*PROMPT*
Among the entries, which lines carry the string "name"? Copy each of them.

(Stored data)
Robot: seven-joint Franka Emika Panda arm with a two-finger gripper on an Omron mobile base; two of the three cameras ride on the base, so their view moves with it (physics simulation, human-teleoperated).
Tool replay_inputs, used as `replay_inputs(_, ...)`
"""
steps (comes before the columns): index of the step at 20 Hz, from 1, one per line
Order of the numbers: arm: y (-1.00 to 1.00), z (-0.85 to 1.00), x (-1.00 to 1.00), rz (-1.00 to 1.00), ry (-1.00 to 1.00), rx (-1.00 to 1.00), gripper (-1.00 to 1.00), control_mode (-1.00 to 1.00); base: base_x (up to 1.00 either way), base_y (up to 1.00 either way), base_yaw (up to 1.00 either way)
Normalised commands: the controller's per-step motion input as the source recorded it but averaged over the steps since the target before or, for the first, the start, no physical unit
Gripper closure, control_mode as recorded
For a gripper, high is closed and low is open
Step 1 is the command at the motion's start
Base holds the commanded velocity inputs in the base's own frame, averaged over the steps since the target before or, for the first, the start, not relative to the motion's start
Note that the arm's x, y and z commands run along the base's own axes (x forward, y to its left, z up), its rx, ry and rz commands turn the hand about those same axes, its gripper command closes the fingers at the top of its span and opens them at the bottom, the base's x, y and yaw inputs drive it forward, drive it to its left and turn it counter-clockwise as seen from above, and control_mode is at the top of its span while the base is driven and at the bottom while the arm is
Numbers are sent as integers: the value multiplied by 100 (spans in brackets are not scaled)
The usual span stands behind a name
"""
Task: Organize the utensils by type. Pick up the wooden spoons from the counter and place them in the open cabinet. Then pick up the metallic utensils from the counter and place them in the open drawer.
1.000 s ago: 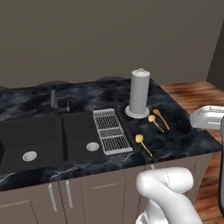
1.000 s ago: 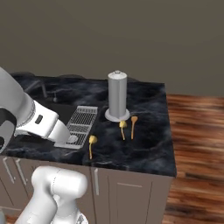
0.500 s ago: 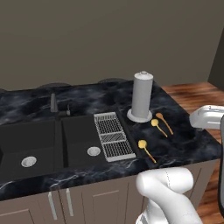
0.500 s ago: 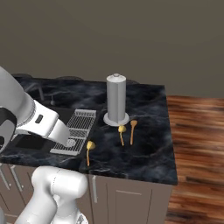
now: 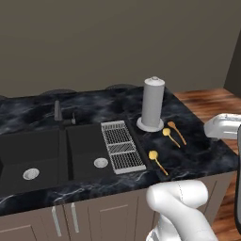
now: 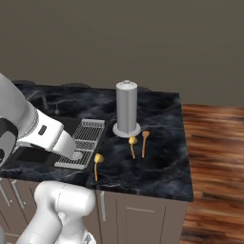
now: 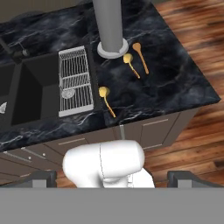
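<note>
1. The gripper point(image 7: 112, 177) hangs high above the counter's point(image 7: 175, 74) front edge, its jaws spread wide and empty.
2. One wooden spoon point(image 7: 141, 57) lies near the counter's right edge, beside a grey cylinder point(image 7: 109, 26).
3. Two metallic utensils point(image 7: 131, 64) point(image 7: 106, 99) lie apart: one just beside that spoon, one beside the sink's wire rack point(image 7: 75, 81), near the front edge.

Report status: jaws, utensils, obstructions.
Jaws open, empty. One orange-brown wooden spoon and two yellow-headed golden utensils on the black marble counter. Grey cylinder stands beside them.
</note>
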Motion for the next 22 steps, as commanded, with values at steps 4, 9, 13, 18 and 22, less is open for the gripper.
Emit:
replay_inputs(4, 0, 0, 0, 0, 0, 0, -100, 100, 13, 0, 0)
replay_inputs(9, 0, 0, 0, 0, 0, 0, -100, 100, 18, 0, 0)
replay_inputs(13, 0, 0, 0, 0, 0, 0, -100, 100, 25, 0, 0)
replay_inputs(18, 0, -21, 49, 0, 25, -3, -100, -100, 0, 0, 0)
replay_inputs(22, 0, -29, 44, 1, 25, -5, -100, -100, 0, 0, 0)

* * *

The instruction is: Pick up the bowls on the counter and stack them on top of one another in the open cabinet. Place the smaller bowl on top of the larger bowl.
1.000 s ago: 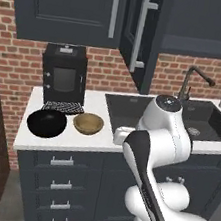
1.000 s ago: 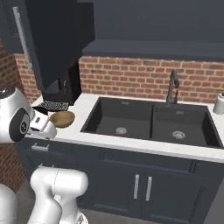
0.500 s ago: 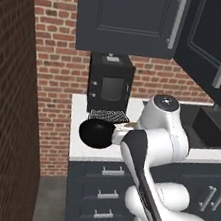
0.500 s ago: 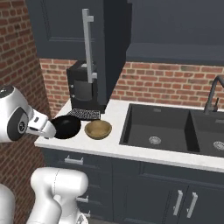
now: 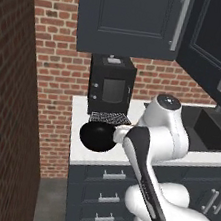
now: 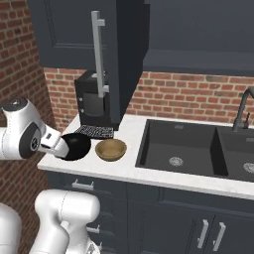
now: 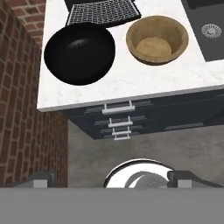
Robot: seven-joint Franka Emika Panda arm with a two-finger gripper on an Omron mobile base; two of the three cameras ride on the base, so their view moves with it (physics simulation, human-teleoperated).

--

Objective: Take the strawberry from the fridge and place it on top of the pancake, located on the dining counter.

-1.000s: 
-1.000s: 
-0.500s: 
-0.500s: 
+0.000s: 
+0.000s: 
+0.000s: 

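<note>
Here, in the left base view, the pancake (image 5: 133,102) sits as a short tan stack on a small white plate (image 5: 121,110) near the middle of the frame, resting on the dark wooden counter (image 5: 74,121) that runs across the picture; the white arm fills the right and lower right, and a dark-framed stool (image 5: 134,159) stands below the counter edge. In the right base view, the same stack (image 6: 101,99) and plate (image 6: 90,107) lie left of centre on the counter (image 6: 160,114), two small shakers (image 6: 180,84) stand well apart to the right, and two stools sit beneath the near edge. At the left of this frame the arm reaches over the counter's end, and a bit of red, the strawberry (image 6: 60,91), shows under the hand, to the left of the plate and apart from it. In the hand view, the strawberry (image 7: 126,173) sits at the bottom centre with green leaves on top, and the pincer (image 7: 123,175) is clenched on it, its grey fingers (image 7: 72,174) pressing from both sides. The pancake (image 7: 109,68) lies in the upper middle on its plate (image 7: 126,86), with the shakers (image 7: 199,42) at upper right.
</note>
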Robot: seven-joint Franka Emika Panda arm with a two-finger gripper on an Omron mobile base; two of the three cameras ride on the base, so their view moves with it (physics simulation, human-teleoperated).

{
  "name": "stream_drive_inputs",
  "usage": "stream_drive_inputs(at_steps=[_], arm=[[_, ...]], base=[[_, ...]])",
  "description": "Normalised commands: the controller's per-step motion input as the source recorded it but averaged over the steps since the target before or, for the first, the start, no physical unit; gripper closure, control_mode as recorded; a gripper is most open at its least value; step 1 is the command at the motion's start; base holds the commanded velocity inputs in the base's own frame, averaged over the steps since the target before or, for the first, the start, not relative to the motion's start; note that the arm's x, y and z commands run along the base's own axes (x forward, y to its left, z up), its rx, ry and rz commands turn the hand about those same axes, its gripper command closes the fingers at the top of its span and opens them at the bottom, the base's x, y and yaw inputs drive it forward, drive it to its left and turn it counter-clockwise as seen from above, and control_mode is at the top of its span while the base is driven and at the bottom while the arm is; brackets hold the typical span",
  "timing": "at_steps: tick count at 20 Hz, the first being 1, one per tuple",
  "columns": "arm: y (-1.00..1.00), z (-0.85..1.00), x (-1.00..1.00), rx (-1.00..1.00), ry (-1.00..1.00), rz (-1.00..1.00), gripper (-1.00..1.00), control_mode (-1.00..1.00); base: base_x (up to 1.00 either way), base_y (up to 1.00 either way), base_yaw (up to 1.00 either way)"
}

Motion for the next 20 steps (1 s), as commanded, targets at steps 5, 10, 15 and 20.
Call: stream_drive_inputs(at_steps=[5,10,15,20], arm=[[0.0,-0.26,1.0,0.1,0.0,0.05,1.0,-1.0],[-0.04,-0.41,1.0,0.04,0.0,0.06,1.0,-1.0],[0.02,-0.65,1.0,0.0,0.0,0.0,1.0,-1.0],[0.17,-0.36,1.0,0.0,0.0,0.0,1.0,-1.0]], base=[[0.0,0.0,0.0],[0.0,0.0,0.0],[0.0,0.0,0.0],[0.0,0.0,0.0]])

*EXERCISE OUTPUT*
The usual span stands behind a name
  "name": "stream_drive_inputs",

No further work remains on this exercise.